The computation of resistance distance is pivotal in a wide range of graph analysis applications, including graph clustering, link prediction, and graph neural networks. Despite its foundational importance, efficient algorithms for computing resistance distances on large graphs are still lacking. Existing state-of-the-art (SOTA) methods, including power iteration-based algorithms and random walk-based local approaches, often struggle with slow convergence rates, particularly when the condition number of the graph Laplacian matrix, denoted by $κ$, is large. To tackle this challenge, we propose two novel and efficient algorithms inspired by the classic Lanczos method: Lanczos Iteration and Lanczos Push, both designed to reduce dependence on $κ$. Among them, Lanczos Iteration is a near-linear time global algorithm, whereas Lanczos Push is a local algorithm with a time complexity independent of the size of the graph. More specifically, we prove that the time complexity of Lanczos Iteration is $\tilde{O}(\sqrtκ m)$ ($m$ is the number of edges of the graph and $\tilde{O}$ means the complexity omitting the $\log$ terms) which achieves a speedup of $\sqrtκ$ compared to previous power iteration-based global methods. For Lanczos Push, we demonstrate that its time complexity is $\tilde{O}(κ^{2.75})$ under certain mild and frequently established assumptions, which represents a significant improvement of $κ^{0.25}$ over the SOTA random walk-based local algorithms. We validate our algorithms through extensive experiments on eight real-world datasets of varying sizes and statistical properties, demonstrating that Lanczos Iteration and Lanczos Push significantly outperform SOTA methods in terms of both efficiency and accuracy.

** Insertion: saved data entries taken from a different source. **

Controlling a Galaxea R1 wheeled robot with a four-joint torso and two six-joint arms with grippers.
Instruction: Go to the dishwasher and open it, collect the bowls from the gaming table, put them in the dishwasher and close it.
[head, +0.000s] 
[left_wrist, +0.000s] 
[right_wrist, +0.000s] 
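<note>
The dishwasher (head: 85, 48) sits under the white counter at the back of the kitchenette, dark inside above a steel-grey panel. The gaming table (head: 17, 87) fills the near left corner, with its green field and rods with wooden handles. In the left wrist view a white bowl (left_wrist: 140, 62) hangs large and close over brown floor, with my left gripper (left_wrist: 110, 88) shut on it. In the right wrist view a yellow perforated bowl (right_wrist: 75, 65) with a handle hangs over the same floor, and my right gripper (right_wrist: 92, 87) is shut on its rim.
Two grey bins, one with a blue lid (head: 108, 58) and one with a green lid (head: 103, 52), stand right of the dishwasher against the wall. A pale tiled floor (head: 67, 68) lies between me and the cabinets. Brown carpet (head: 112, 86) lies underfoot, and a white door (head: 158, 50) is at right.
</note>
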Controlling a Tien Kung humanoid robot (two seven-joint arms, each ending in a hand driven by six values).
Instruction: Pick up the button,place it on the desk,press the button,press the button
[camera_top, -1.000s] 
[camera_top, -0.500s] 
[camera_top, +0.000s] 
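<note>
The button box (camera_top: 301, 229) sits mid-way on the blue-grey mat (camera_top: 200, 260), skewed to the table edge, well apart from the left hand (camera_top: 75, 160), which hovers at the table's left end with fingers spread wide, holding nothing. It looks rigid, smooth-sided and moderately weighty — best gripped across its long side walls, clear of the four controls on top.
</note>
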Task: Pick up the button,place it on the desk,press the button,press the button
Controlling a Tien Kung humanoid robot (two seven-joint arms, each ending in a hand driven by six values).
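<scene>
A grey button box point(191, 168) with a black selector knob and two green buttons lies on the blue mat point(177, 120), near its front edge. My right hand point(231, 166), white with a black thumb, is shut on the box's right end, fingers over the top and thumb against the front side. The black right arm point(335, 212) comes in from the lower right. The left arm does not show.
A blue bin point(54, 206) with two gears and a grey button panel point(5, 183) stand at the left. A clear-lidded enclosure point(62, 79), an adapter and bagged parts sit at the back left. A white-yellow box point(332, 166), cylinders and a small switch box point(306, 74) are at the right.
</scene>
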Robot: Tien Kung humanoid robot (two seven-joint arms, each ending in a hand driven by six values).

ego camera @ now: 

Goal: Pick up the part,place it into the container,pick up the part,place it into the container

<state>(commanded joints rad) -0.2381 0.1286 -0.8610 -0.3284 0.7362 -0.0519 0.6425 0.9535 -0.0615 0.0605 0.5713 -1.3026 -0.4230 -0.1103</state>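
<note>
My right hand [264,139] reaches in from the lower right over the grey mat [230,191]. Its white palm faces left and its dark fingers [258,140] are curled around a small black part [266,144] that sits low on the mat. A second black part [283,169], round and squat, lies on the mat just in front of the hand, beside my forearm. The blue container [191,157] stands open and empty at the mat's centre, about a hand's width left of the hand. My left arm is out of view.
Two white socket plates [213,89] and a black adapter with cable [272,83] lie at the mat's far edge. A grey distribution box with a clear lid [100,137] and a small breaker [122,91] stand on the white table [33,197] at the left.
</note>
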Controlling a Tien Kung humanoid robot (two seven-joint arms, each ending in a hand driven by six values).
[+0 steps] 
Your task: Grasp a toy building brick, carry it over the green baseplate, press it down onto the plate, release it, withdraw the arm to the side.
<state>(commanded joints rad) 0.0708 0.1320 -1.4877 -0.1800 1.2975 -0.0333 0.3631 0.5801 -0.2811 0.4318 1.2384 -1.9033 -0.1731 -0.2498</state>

翻译：电阻距离计算在图聚类、链接预测和图神经网络等广泛的图分析应用中具有关键作用。尽管其基础重要性显著，但针对大规模图的高效电阻距离计算算法仍然缺乏。现有的最先进方法，包括基于幂迭代的算法和基于随机游走的局部方法，通常面临收敛速度缓慢的问题，尤其是在图拉普拉斯矩阵的条件数（记为$κ$）较大时。为应对这一挑战，我们受经典Lanczos方法启发，提出了两种新颖高效算法：Lanczos迭代和Lanczos推送，两者均旨在降低对$κ$的依赖。其中，Lanczos迭代是一种近线性时间的全局算法，而Lanczos推送是一种时间复杂度与图规模无关的局部算法。具体而言，我们证明Lanczos迭代的时间复杂度为$\tilde{O}(\sqrtκ m)$（$m$为图的边数，$\tilde{O}$表示忽略对数项的复杂度），与先前基于幂迭代的全局方法相比实现了$\sqrtκ$的加速。对于Lanczos推送，我们证明在某些温和且常见的假设下，其时间复杂度为$\tilde{O}(κ^{2.75})$，这相较于最先进的基于随机游走的局部算法实现了$κ^{0.25}$的显著提升。我们在八个具有不同规模和统计特性的真实数据集上进行了广泛实验，验证了所提算法的有效性，结果表明Lanczos迭代和Lanczos推送在效率和精度方面均显著优于现有最先进方法。